▶ _Records excerpted from a collection_
================================
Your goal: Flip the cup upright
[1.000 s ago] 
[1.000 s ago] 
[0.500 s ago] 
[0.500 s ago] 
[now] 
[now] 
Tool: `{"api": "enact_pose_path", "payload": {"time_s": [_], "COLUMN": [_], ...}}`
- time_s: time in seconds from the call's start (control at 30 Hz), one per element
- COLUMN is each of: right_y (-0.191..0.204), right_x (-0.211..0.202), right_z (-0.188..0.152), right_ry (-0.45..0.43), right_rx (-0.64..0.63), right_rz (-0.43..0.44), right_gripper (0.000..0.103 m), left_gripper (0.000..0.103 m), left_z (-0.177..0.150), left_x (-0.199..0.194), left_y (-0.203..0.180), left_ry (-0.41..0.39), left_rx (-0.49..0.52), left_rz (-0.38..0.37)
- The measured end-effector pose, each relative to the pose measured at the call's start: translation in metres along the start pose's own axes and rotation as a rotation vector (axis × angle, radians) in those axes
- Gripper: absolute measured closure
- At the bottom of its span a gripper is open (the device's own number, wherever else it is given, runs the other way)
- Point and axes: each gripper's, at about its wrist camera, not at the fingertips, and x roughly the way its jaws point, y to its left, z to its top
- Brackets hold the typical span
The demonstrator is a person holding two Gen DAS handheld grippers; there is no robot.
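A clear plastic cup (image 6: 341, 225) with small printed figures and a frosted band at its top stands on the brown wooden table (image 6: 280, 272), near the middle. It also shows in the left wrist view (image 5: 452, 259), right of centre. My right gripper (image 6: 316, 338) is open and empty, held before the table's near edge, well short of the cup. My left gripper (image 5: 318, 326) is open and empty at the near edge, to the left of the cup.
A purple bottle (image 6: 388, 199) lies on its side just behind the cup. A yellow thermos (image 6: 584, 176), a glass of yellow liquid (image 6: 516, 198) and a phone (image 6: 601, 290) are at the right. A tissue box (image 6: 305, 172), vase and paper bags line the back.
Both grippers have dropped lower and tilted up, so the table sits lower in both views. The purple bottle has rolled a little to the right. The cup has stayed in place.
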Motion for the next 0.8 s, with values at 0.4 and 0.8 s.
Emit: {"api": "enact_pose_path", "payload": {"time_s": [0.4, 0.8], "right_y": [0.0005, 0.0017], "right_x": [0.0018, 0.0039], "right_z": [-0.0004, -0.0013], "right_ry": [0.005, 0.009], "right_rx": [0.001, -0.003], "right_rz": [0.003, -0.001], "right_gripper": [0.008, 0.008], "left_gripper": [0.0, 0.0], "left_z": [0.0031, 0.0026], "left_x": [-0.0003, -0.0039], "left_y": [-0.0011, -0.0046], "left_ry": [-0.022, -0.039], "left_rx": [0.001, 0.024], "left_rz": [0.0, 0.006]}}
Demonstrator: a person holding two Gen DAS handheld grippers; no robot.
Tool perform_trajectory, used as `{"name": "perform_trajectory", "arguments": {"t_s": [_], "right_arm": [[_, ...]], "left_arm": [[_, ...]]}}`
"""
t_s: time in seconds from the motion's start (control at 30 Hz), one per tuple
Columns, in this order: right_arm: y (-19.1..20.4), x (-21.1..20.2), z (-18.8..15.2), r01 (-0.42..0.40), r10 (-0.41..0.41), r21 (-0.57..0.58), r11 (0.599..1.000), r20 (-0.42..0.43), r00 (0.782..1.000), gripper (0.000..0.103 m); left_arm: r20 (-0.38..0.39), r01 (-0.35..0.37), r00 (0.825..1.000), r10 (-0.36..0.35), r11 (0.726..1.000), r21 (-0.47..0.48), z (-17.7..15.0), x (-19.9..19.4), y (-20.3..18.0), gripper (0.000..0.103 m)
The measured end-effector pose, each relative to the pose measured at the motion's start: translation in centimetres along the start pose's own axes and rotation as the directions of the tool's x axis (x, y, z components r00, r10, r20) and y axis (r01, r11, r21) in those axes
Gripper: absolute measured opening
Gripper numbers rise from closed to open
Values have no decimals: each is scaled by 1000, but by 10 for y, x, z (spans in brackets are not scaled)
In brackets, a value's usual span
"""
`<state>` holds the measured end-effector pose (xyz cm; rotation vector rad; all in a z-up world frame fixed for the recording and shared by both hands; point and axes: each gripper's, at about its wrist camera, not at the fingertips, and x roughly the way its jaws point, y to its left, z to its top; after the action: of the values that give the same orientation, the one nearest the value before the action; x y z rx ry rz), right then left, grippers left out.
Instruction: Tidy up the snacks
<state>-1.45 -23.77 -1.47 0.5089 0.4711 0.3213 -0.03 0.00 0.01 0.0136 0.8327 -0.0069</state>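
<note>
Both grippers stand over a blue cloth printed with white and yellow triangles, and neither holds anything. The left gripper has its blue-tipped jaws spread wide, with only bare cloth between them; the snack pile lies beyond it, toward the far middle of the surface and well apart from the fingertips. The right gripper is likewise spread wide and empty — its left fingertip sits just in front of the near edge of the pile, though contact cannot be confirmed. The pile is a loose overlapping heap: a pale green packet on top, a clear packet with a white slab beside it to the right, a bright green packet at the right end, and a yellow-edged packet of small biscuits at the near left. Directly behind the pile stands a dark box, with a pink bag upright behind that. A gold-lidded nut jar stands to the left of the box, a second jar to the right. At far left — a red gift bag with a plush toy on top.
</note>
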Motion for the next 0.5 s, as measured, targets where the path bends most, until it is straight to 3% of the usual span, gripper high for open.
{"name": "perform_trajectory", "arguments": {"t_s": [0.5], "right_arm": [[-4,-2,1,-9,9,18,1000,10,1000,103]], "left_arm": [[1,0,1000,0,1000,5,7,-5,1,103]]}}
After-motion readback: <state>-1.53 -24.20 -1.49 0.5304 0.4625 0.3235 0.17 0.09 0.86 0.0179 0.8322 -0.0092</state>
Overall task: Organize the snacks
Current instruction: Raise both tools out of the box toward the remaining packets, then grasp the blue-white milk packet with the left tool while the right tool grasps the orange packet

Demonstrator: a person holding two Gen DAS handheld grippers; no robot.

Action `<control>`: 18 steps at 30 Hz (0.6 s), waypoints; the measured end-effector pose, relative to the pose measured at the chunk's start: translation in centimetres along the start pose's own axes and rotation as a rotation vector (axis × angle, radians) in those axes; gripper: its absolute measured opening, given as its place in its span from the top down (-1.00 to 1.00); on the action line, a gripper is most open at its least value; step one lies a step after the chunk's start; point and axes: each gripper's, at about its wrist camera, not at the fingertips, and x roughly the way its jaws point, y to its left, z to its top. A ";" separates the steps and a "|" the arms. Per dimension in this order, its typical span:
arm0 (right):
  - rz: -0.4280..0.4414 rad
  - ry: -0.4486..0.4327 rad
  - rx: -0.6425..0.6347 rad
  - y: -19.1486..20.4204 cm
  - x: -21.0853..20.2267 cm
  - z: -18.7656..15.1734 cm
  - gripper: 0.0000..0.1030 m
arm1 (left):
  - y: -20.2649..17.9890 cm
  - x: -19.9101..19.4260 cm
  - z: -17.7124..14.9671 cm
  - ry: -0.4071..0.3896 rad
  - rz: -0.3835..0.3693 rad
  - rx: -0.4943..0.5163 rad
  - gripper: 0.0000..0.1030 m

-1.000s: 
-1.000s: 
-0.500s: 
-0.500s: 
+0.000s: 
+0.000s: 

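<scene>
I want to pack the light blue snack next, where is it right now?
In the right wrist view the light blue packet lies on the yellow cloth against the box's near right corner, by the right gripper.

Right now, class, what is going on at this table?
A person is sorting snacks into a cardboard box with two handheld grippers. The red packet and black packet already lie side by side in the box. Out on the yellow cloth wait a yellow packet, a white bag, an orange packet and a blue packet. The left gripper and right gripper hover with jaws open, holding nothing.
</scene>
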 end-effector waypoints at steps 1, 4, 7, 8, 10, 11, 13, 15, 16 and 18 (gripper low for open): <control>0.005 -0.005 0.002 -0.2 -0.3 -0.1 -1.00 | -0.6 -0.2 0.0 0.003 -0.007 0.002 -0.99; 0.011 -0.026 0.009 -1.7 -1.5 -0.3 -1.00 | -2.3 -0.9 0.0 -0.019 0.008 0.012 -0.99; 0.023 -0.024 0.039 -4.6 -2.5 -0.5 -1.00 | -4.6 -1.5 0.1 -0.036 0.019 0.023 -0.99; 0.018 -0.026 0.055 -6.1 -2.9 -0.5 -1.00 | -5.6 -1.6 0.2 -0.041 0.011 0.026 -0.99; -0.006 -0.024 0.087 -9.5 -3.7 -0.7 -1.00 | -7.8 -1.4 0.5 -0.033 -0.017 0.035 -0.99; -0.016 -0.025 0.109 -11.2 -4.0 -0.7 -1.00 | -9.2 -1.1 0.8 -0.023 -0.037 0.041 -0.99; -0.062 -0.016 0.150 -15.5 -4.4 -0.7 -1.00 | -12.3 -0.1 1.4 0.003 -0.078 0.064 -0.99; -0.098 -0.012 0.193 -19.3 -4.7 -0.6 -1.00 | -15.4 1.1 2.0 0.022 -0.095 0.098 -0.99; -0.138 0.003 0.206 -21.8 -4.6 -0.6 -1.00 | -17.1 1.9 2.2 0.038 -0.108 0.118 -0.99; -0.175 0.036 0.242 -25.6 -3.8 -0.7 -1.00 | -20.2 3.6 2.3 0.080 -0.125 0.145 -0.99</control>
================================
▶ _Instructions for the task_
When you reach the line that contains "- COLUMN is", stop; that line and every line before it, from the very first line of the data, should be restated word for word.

▶ _Solution to this problem_
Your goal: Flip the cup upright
[1.000 s ago] 
[1.000 s ago] 
[0.500 s ago] 
[0.500 s ago] 
[now] 
[now] 
Tool: `{"api": "enact_pose_path", "payload": {"time_s": [_], "COLUMN": [_], ...}}`
- time_s: time in seconds from the call's start (control at 30 Hz), one per element
- COLUMN is each of: right_y (-0.191..0.204), right_x (-0.211..0.202), right_z (-0.188..0.152), right_ry (-0.45..0.43), right_rx (-0.64..0.63), right_rz (-0.43..0.44), right_gripper (0.000..0.103 m), left_gripper (0.000..0.103 m), left_z (-0.177..0.150), left_x (-0.199..0.194), left_y (-0.203..0.180), left_ry (-0.41..0.39), left_rx (-0.49..0.52), left_rz (-0.38..0.37)

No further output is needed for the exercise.